Marc Free’s Posi-tone Records is one of a handful of labels that churns out a significant number of quality albums on a regular basis.  In the past couple of months the label has sent numerous new releases my way, so today I’m hitting you with a multi-part rundown of some of my favorites.

I reviewed tenor saxophonist Ralph Bowen’s last album, Power Play, in Downbeat.  In that review I compared Bowen’s sick chops and certain stylistic elements to Brecker, and thought his soprano approach was slightly reminiscent of Branford – comparisons which earned me a reaming out in a letter to the editor, even though it was a positive review.  Bowen’s followup to that album is Total Eclipse, which features Posi-tone mainstay Jared Gold on organ, guitarist Mike Moreno, and drummer Rudy Royston.  While I stand by my review of Power Play, I find Bowen’s playing on Total Eclipse(whether on tenor or soprano) to be extremely focused, sharp, swinging and reminding me of only one player: Ralph Bowen.

Bowen penned all nine of the hour long album’s tracks.  The title track opens the album in an easy, swinging fashion, with Bowen mixing up phrase lengths, rhythms and articulation and accent patterns – slinking, sliding, and winding his way through his solo.  On his brief solo Gold mixes a slightly percussive phrases based on short note values with  longer and more held out phrases, building upon Bowen’s statement nicely.  “The Dowsing Rod” features Bowen on soprano and is one metrically tricky trip, having sections in 10, in 3 and in 4.  Moreno sounds particularly good on this track, letting his slightly reverby sound and relaxed phrasing glide over Gold and Roysten.  The penultimate cut, “Hip Check,” is a rowdy and rocking showcase for Bowen’s aggressive tenor.  Royston holds things down with a slight backbeat and forward driving cymbals and Gold backs up Bowen’s solo by mixing up long sustained chords with quick jabs.  Moreno’s solo, supported by a very active Royston, is for the most part quite understated, providing a nice contrast to Bowen’s fire.

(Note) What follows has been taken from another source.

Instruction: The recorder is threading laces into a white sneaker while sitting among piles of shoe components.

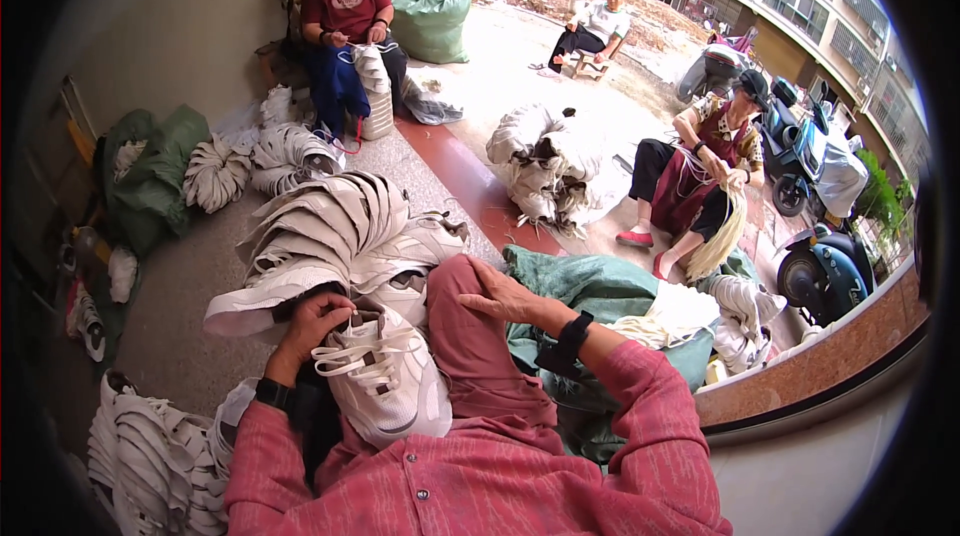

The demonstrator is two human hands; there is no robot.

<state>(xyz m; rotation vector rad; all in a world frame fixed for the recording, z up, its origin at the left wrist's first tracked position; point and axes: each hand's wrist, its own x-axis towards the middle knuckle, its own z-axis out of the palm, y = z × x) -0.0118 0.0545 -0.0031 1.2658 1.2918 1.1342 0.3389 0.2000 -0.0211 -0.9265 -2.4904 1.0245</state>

Overall Total Eclipse is an excellent outing that displays tight group playing, swinging charts containing a ton of craft and subtle hipness, and soloists who bring a firey intensity and creativity.  If you dig other releases on Posi-tone, or are a Ralph Bowen fan, then definitely check this CD out.  And if you’re not familiar with either, this album would be a great place to start.